Hello from the Dogpatch! This image would exemplify our new motto, assuming love still retains potential for sufficient rising dramatic tension. We’re pretty sure it does. Not that we’re battle happy, but it is time for another so-called dogfight. This time, it’s Dogpatcher Wes in the hot seat, with his novel-in-process Sunshine Superman getting scrutinized as he writes into the homestretch. Here’s an excerpt from this darkly hilarious story:

Shoes are not allowed inside the yurt. Gerda can see her mother’s white Keds set neatly beside the door. Next to them she sees Chad’s big black motorcycle boots leaning against each other like two drunks. There also appear to be at least two other pairs of men’s shoes that Gerda doesn’t recognize. She and her father stand outside the door a moment, listening. But they don’t hear any sounds coming from inside. Her father says, ‘Sweetie, why don’t you wait over there for a moment?’ pointing off toward the sunny side of the clearing.
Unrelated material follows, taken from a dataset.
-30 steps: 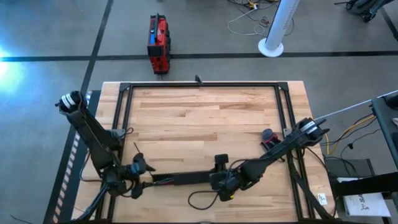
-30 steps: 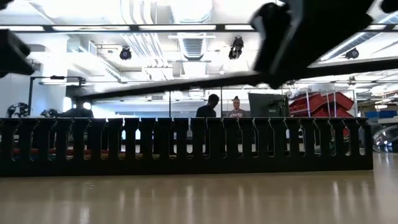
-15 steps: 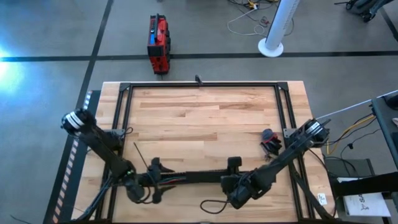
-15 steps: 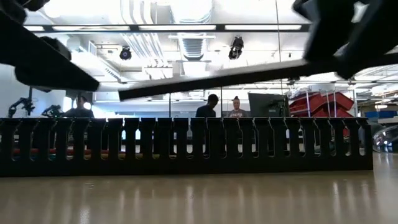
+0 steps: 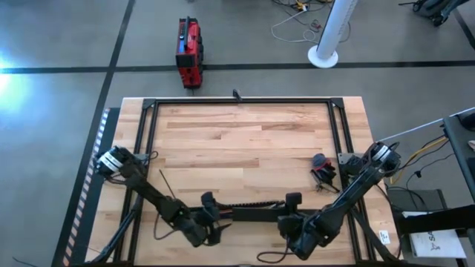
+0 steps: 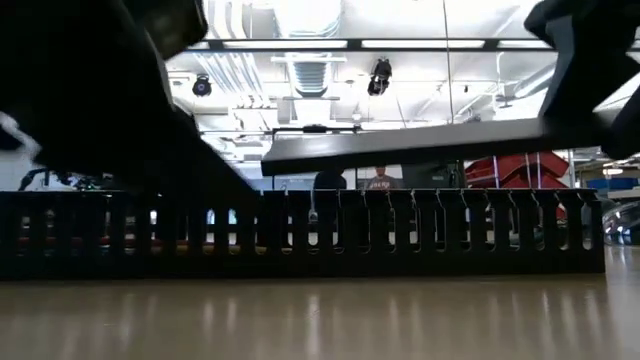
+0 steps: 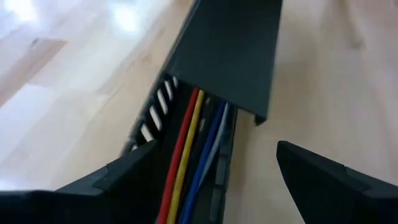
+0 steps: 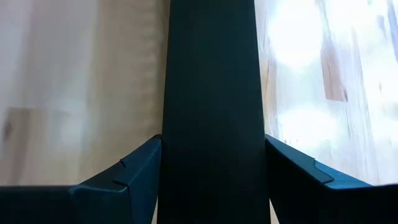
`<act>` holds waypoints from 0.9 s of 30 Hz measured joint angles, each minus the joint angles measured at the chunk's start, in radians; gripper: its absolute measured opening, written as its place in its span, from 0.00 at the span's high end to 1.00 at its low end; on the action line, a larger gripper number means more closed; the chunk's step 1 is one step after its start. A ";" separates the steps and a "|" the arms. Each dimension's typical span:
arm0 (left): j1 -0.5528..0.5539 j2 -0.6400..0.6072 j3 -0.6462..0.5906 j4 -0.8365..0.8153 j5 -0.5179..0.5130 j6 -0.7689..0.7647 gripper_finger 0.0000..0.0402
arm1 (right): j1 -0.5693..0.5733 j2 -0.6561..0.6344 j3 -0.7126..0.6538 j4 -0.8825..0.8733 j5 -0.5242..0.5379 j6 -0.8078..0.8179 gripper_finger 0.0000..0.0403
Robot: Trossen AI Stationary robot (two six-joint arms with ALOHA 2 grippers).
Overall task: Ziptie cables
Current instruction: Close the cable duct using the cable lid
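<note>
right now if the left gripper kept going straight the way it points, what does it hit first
Probably the cables in the slotted black duct, just before the flat black cover. The left gripper is open around them; depth is uncertain.

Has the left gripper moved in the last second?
Yes. In the high view the left gripper has slid rightward along the table's near edge, away from the black frame rail at the left.

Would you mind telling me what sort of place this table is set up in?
Probably an open lab or workshop: bare grey floor marked with dark lines, exposed ceiling ducts and strip lights, red storage bins, and people beyond the wooden table.
</note>
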 joint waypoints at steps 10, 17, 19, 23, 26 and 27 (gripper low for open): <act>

Gerda is caught between the twin, dueling notions of wanting to see what is about to happen and not wanting to cause her father any more grief and humiliation, but she does as he asks. From the other side of the clearing she watches while her father knocks on the door, then she watches as he seems to prepare himself for whatever it is he is about to see inside the yurt. His hands drop to his sides, and his knees bend slightly like he is preparing to take a punch.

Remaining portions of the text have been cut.